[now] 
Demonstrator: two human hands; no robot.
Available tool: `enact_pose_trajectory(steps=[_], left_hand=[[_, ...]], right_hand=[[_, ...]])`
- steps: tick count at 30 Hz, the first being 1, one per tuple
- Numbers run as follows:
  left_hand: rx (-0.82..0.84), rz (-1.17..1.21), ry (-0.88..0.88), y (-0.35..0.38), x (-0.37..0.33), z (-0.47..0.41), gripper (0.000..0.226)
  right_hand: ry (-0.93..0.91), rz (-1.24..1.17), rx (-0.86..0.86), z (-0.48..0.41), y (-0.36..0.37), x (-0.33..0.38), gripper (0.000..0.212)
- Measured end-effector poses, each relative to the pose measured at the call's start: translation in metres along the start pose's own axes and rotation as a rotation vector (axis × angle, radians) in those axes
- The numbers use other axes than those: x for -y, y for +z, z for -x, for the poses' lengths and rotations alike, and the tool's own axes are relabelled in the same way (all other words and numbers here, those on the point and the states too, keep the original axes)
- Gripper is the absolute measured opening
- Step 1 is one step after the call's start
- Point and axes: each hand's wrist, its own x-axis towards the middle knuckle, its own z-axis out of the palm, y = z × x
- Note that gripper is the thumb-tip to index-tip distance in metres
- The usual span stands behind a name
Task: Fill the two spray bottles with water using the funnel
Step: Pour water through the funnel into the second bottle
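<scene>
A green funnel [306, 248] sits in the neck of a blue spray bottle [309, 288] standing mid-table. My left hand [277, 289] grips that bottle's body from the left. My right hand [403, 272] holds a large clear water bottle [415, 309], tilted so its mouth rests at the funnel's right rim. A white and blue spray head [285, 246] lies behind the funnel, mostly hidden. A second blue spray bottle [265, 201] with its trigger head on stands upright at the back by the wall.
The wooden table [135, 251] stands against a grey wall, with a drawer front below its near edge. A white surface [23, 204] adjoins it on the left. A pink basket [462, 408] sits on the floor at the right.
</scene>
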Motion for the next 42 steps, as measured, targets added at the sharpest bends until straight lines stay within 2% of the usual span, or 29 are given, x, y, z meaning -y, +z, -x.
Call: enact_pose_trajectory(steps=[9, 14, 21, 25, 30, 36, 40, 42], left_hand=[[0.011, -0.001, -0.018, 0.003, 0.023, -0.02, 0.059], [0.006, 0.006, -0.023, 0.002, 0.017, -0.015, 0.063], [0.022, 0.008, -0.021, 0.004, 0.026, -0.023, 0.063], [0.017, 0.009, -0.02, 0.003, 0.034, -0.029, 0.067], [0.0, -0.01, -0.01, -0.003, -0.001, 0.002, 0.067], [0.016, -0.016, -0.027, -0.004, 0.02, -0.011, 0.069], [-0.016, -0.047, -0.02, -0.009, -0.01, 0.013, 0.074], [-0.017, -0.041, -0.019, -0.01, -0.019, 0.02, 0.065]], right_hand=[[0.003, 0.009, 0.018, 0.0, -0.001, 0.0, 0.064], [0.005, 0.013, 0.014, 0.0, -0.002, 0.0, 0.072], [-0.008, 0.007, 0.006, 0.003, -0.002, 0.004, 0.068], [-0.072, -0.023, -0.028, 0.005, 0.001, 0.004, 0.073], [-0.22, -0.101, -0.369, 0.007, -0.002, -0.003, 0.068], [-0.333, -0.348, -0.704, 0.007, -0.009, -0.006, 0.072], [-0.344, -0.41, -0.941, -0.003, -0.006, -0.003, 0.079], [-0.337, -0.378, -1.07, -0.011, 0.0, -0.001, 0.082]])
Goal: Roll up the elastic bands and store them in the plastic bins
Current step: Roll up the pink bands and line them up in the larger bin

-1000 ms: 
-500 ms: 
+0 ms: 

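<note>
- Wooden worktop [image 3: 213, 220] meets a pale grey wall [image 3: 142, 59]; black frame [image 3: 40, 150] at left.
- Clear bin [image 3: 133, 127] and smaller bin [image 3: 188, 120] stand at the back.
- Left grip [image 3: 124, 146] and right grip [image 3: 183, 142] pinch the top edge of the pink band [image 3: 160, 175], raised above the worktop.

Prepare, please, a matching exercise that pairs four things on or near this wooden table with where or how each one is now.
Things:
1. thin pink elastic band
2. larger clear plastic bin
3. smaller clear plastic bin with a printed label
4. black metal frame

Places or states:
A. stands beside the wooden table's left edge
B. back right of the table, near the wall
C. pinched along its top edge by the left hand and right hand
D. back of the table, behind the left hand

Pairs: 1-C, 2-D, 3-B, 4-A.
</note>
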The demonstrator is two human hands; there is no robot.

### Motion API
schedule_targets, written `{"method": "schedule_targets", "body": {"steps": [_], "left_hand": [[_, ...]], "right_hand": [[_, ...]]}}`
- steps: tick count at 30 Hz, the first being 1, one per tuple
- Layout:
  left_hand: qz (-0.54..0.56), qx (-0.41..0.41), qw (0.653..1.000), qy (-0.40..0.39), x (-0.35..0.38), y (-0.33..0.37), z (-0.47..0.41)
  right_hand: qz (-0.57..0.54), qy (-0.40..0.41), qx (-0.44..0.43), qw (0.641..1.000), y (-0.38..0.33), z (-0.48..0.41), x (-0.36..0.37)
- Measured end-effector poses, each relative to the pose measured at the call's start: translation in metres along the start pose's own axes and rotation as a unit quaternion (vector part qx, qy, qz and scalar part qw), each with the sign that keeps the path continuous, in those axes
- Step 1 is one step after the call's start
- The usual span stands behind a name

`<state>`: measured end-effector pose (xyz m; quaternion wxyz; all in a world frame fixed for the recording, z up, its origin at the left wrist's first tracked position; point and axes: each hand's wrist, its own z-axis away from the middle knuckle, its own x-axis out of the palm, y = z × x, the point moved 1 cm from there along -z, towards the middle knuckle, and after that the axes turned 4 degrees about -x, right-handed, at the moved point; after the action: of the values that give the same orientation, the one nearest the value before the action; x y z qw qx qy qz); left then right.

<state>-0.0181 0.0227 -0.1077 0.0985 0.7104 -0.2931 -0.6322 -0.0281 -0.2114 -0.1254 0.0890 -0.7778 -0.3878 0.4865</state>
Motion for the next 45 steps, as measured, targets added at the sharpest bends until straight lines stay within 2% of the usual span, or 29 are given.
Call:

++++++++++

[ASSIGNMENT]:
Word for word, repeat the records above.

[WORKED SOLUTION]:
[now] 
Demonstrator: two human hands; no robot.
Available tool: `enact_pose_trajectory(steps=[_], left_hand=[[_, ...]], right_hand=[[_, ...]])`
- steps: tick count at 30 Hz, the first being 1, one per tuple
- Numbers run as follows:
  left_hand: rx (-0.82..0.84), rz (-1.17..1.21), ry (-0.88..0.88), y (-0.35..0.38), x (-0.37..0.33), z (-0.47..0.41), gripper (0.000..0.226)
  right_hand: ry (-0.93..0.91), rz (-1.24..1.17), rx (-0.86..0.86), z (-0.48..0.41), y (-0.36..0.37), x (-0.33..0.38), gripper (0.000..0.212)
- Measured end-effector poses, each relative to the pose measured at the call's start: translation in metres along the start pose's own axes and rotation as a rotation vector (axis × angle, radians) in those axes
- The numbers use other axes than those: x for -y, y for +z, z for -x, for the poses' lengths and rotations alike, and the tool's own axes are relabelled in the same way (all other words and numbers here, those on the point and the states too, keep the original axes)
- Gripper is the absolute measured opening
- Step 1 is one step after the call's start
- Point and axes: each hand's wrist, its own x-axis towards the middle knuckle, its own z-axis out of the palm, y = z × x
- Note that gripper is the thumb-tip to index-tip distance in metres
- The usual span stands behind a name
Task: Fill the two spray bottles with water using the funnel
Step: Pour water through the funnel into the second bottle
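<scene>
A green funnel [306, 248] sits in the neck of a blue spray bottle [309, 288] standing mid-table. My left hand [277, 289] grips that bottle's body from the left. My right hand [403, 272] holds a large clear water bottle [415, 309], tilted so its mouth rests at the funnel's right rim. A white and blue spray head [285, 246] lies behind the funnel, mostly hidden. A second blue spray bottle [265, 201] with its trigger head on stands upright at the back by the wall.
The wooden table [135, 251] stands against a grey wall, with a drawer front below its near edge. A white surface [23, 204] adjoins it on the left. A pink basket [462, 408] sits on the floor at the right.
</scene>
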Motion for the next 42 steps, as measured, targets added at the sharpest bends until straight lines stay within 2% of the usual span, or 29 are given, x, y, z meaning -y, +z, -x.
Call: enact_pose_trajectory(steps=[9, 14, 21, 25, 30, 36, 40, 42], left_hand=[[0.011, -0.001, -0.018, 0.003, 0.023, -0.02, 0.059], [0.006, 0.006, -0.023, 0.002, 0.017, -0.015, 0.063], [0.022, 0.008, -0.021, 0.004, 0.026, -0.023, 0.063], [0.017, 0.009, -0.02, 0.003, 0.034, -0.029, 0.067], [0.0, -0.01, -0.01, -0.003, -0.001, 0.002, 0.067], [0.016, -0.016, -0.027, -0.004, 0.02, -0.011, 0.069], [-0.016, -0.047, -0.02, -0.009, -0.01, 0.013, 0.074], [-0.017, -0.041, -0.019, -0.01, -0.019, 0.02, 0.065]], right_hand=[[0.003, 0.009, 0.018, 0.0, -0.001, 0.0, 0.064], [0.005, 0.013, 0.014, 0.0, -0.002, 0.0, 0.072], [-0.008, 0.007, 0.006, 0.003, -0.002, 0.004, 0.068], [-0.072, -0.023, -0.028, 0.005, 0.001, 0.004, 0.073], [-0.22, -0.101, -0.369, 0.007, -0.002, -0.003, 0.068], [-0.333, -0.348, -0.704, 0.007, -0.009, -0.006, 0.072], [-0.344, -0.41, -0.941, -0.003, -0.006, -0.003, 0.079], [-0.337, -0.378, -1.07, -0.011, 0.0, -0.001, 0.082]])
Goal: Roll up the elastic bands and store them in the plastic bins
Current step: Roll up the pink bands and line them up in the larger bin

-1000 ms: 
-500 ms: 
+0 ms: 

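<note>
- Wooden worktop [image 3: 213, 220] meets a pale grey wall [image 3: 142, 59]; black frame [image 3: 40, 150] at left.
- Clear bin [image 3: 133, 127] and smaller bin [image 3: 188, 120] stand at the back.
- Left grip [image 3: 124, 146] and right grip [image 3: 183, 142] pinch the top edge of the pink band [image 3: 160, 175], raised above the worktop.

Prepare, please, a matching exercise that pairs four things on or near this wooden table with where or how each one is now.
Things:
1. thin pink elastic band
2. larger clear plastic bin
3. smaller clear plastic bin with a printed label
4. black metal frame

Places or states:
A. stands beside the wooden table's left edge
B. back right of the table, near the wall
C. pinched along its top edge by the left hand and right hand
D. back of the table, behind the left hand

Pairs: 1-C, 2-D, 3-B, 4-A.
</note>
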The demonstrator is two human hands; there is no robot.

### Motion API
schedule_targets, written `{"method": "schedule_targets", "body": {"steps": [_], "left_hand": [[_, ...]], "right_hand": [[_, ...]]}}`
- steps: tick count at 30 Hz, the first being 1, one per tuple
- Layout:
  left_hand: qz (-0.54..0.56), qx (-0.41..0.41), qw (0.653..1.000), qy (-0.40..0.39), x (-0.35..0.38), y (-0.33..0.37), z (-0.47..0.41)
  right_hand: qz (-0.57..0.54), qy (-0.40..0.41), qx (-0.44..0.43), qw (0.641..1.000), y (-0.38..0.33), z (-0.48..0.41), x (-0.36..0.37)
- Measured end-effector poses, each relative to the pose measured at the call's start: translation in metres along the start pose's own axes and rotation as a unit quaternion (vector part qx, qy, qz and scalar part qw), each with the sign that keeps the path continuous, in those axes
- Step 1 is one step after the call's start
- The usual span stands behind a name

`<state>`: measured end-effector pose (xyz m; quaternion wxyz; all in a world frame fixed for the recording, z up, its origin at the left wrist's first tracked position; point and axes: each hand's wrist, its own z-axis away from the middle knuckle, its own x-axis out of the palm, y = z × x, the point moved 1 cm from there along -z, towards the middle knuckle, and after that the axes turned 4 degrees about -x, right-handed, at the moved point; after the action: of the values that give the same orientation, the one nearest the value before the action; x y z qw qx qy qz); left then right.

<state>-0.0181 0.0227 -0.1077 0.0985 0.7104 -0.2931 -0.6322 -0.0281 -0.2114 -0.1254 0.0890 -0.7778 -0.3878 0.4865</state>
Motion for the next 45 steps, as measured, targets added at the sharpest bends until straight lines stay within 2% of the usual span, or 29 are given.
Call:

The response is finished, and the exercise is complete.